Un match dure 90 minutes réparties en deux mi-temps de 45 minutes, mais l'horloge ne s'arrête jamais, donc les arbitres ajoutent du temps additionnel pour compenser les interruptions : remplacements, blessures, célébrations de buts, révisions VAR et pertes de temps. Le quatrième arbitre affiche le temps minimum ajouté à la fin de chaque mi-temps. Depuis la Coupe du Monde 2022, où la FIFA a demandé aux arbitres de compenser intégralement le temps perdu et où les premières mi-temps ont dépassé dix minutes de temps additionnel, les allocations de temps additionnel ont augmenté dans la plupart des championnats. En compétitions à élimination directe, un match nul après 90 minutes mène généralement à deux périodes de 15 minutes de prolongation puis à une séance de tirs au but. Le temps de jeu effectif — le ballon n'est en jeu en général que pendant 55 à 60 des 90 minutes — reste un débat vivant, avec des propositions périodiques pour un chronomètre arrêté.
Qu'est-ce que la VAR et que peut-elle réellement examiner ?
La VAR — l'assistance vidéo à l'arbitrage — est un officiel qualifié regardant des flux de caméras qui ne peut intervenir que pour des erreurs claires et évidentes dans quatre situations changeant le cours du match : les buts (y compris hors-jeu et fautes dans la construction du but), les décisions de penalty, les cartons rouges directs, et les erreurs d'identité. L'arbitre sur le terrain conserve l'autorité finale et peut consulter un moniteur en bord de terrain avant de décider. Introduite expérimentalement au milieu des années 2010 puis à la Coupe du Monde 2018, la VAR a été rejointe au Qatar 2022 par la technologie de hors-jeu semi-automatisé, qui utilise des caméras de suivi des membres et un capteur dans le ballon pour générer des décisions de hors-jeu en quelques secondes.
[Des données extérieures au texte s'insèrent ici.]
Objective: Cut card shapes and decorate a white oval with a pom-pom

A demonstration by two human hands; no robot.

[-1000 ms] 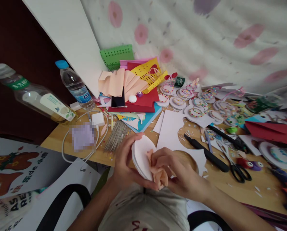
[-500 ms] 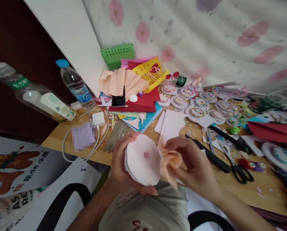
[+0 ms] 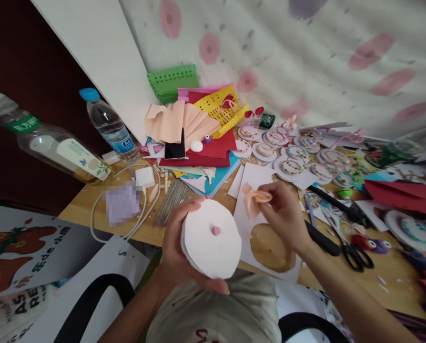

Elle ne peut examiner les deuxièmes cartons jaunes, l'attribution des corners ou les fautes générales. La précision s'est mesurablement améliorée ; la controverse persistante porte sur le délai, l'érosion des célébrations spontanées, et les décisions de hors-jeu millimétriques.
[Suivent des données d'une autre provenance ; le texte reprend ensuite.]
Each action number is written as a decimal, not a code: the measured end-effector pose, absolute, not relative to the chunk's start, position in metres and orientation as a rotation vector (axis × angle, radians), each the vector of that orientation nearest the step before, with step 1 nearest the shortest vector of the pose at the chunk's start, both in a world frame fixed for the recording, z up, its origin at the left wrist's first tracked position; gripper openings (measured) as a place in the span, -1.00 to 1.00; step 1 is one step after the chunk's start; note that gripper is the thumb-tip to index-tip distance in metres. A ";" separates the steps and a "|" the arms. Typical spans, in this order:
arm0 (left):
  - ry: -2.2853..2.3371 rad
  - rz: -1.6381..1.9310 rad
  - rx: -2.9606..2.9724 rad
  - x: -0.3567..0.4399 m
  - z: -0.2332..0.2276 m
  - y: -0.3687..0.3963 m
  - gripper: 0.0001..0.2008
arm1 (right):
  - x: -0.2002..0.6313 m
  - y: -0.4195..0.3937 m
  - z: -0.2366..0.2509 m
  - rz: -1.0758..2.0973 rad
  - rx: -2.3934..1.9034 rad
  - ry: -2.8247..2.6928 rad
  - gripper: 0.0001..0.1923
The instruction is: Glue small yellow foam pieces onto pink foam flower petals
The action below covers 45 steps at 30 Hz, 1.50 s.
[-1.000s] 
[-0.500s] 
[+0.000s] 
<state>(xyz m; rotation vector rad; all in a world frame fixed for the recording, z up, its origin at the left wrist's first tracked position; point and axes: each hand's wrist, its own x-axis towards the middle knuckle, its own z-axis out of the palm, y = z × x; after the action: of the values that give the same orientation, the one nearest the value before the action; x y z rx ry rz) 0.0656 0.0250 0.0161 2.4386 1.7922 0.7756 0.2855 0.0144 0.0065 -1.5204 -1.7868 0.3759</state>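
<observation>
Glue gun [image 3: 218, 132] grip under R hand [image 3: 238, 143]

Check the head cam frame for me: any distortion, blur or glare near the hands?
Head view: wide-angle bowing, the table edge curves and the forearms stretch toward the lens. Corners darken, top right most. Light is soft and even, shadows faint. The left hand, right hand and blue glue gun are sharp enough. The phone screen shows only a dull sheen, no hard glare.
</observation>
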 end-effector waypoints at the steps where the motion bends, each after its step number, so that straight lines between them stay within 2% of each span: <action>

Quelle est la différence entre la Premier League et la Ligue des Champions ?
La Premier League est le championnat national anglais : 20 clubs se rencontrant à domicile et à l'extérieur sur une saison de 38 matchs d'août à mai, les trois derniers étant relégués en Championship et trois montant en retour. La Ligue des Champions de l'UEFA est une compétition continentale distincte disputée en milieu de semaine parallèlement aux championnats domestiques, disputant le titre de meilleur club d'Europe ; les équipes se qualifient selon leur classement de la saison précédente en championnat — l'Angleterre, l'Espagne, l'Italie et l'Allemagne envoient typiquement quatre clubs ou plus. Depuis 2024-25, elle s'ouvre par une phase de championnat à 36 équipes où chaque club affronte huit adversaires différents, suivie de tours à élimination directe jusqu'à la finale. Un club peut remporter les deux la même saison : Manchester City l'a fait lors de son triplé 2022-23.